San Jose State University Continues to Suspend All Blood Drives on Campus

Why? Apparently based on the view that the FDA’s ban on donation by men who have had sex with men since 1977 violates the school’s antidiscrimination policy.

Now I’m not sure whether the FDA policy is sound. Gay and bisexual males are apparently 44 times more likely to be infected with HIV than straight men, but of course it’s possible that the current screening system is good enough — not just in medical theory but in practical administration — that even donations from the high-risk group should be viewed as safe, given the screening. (There’s also the question whether gay men should only be disqualified if they report they have had sex with a man in the last 12 months, as opposed to if they report they have had sex with a man at all since 1977; but note that such a policy would also be discriminatory.)

But it seems to me that, regardless of that, suspending a practice as worthy and lifesaving as blood donation because of disagreement with the policy strikes me as showing a massive lack of perspective. I wrote about this with regard to the exclusion of military recruiters in 2002, and the arguments strike me as even more apt here, so let me adapt and repost them:

“Perspective,” my New Shorter Oxford Dictionary says, is “a mental view of the relative importance” of things.

Let’s assume for the sake of argument that the FDA is unwise in maintaining its blood exclusion policy. So what? So say the FDA is wrong — blood donations still save lives, including of course the lives of gay men. (I suspect that blood drives at universities do so even more than other blood drives, because they bring in donors who might continue to donate for the rest of their lives.) Why should the university suspend them, especially when they are conducted by organizations that are simply following the FDA’s instructions, rather than creating those instructions?

Some boycotts are purely instrumental: They aim to make things costly for some entity, so that the entity changes its ways to avoid those costs. But surely this isn’t the issue here. If the FDA changes its policy, it won’t be because they’re having a harder time getting blood from SJSU; this particular policy just can’t make that sort of practical difference. Perhaps if everyone jumps on the bandwagon, the FDA might be pressured to change. But I’ve seen no evidence that others are indeed doing it in material numbers.

What’s more, if the FDA is pressured to change by the actual risk of serious aggregate decline in the blood supply, then SJSU and the other hypothetical excluders of blood drives would be accomplishing their goals by suspending a lifesaving program, in a way that risks jeopardizing innocent lives. Is that really the right way of trying to change the FDA policy? Indeed, some causes do sometimes justify risking the death of innocents (military blockades and effective foreign sanctions have this effect). But let’s have some sense of perspective: Is getting the FDA to accept blood without sexual orientation discrimination — even if that proves to be a medically sound solution — such a cause?

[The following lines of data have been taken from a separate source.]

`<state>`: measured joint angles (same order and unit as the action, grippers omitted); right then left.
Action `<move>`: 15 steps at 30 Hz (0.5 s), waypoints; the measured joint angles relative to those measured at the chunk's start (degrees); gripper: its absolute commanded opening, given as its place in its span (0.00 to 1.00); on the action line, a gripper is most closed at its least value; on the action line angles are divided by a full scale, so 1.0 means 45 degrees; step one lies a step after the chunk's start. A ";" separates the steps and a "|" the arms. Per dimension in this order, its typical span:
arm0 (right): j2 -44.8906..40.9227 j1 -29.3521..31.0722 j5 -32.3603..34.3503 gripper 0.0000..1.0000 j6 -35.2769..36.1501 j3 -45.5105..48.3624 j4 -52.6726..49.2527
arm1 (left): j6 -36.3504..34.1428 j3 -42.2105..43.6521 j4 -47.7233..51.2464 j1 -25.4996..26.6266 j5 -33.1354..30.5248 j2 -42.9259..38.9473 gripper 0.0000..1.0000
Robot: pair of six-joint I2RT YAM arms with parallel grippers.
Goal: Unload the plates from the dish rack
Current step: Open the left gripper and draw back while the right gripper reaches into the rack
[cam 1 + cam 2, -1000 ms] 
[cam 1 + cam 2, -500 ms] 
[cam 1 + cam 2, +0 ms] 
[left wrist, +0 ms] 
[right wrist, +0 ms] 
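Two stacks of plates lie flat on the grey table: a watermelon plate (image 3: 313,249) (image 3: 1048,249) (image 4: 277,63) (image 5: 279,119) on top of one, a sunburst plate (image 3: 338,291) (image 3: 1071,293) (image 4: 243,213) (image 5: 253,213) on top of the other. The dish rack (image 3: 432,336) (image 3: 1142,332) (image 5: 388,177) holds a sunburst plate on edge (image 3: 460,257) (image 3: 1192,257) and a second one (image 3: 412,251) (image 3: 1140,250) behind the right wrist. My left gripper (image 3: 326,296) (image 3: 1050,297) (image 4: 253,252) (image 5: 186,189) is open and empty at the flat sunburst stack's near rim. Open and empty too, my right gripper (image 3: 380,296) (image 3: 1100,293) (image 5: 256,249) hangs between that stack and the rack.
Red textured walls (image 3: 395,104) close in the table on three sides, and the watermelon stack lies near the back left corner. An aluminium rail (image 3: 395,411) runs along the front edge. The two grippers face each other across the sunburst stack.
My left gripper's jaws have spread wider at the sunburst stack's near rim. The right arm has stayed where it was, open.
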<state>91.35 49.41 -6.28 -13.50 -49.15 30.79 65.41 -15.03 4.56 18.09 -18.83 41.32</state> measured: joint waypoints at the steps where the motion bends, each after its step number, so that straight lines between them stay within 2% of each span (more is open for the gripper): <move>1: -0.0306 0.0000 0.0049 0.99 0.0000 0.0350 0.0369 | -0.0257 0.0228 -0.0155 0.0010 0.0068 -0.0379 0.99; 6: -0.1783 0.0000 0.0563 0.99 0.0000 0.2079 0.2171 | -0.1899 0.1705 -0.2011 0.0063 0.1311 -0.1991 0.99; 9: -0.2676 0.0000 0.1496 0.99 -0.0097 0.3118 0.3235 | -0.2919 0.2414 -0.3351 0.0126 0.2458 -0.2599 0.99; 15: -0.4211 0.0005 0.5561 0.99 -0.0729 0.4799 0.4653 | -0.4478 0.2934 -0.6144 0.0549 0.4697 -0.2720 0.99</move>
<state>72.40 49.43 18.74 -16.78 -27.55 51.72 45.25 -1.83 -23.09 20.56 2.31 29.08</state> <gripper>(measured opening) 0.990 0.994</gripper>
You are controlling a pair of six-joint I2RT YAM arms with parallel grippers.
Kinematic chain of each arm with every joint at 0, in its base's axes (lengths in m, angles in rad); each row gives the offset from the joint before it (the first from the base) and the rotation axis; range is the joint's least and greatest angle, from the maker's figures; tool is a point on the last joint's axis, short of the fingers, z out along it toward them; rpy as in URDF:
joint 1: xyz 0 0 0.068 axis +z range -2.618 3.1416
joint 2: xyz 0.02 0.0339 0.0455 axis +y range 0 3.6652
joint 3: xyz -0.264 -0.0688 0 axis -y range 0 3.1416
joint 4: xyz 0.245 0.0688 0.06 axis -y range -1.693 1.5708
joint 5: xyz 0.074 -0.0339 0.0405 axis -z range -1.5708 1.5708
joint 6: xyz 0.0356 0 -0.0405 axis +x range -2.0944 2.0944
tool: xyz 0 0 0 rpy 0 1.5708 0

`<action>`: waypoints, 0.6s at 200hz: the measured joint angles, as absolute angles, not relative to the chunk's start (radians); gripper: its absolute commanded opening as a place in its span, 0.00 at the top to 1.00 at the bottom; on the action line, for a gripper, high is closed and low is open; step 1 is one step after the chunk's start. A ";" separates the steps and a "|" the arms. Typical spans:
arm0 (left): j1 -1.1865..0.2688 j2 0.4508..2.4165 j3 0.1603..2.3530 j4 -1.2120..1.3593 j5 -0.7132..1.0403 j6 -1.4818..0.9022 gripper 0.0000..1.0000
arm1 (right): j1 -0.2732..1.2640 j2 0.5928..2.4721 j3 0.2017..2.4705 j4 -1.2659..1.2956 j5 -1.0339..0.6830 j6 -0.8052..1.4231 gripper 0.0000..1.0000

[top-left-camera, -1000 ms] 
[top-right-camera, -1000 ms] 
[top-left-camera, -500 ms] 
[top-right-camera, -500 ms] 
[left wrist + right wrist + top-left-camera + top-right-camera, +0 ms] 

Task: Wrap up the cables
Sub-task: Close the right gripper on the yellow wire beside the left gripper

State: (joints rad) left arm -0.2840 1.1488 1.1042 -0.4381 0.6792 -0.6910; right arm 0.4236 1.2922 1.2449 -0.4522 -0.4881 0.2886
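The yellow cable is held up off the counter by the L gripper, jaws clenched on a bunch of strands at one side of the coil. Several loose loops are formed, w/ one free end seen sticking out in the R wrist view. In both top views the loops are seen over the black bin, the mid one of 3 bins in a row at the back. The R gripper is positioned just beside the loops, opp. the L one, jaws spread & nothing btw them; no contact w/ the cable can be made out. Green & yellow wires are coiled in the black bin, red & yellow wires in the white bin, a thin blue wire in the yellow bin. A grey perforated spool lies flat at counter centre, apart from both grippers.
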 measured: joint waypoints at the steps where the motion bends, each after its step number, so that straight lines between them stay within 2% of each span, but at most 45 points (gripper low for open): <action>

So, I take it the blood drive exclusion can’t really be about practical questions — it must be about morality and symbolism. Even if it is completely ineffective as a pressure tactic, the theory goes, even if it’s not supposed to be effective as a pressure tactic (since likely SJSU doesn’t want to pressure the FDA by blocking the saving of lives), it’s still the right thing to do: The FDA’s policies are wrong, so we must refuse to help anyone who is obligated to comply with those policies.

Yet, again, let’s have some perspective. Even if blood drives are administered in a way that is bad, they obviously do a vast amount of good. So as a moral matter, excluding blood drives isn’t just remaining pure of complicity with discrimination. (“Our school shouldn’t be associated with discrimination,” one “health science major” who supports the policy is quoted as saying.) Rather, it’s remaining pure by shunning a practice that saves countless lives every year.

And as a matter of symbolism, the symbolic message isn’t “We detest discrimination.” Rather, it’s “Discrimination is so bad that we must wash our hands of helping lifesaving medical procedures, in spite of all the good they do.” SJSU has weighed life-saving blood drives in the balance, and it has found that on balance they should be shunned, rather than embraced. The symbolism of that is pretty poor.

A mental view of the relative importance of things should keep us from making this mistake. Equal treatment without regard to sexual orientation may be important. But what blood drives do is far more important. If that’s so, then you can’t treat them as a pariah activity, focusing on their small error and not on their great virtue.

When I’ve made this argument about military recruiting, some people have responded “Well, we wouldn’t let a law firm interview if it discriminated against gays; why should we let the military do so?” Yup, that’s right, the military, it’s just another bigoted law firm, people who run blood drives are just another bigoted government agency. Jones & Smith, the U.S. Army, blood drives, same difference. That’s what the logic of antidiscrimination-above-all tells us.

But perspective reminds us that those institutions that protect our lives deserve slightly more accommodation — yes, even despite what we may see as their vices — than institutions that don’t. And any morality and any symbolism that fails to keep this proper perspective is not a morality or symbolism to live by.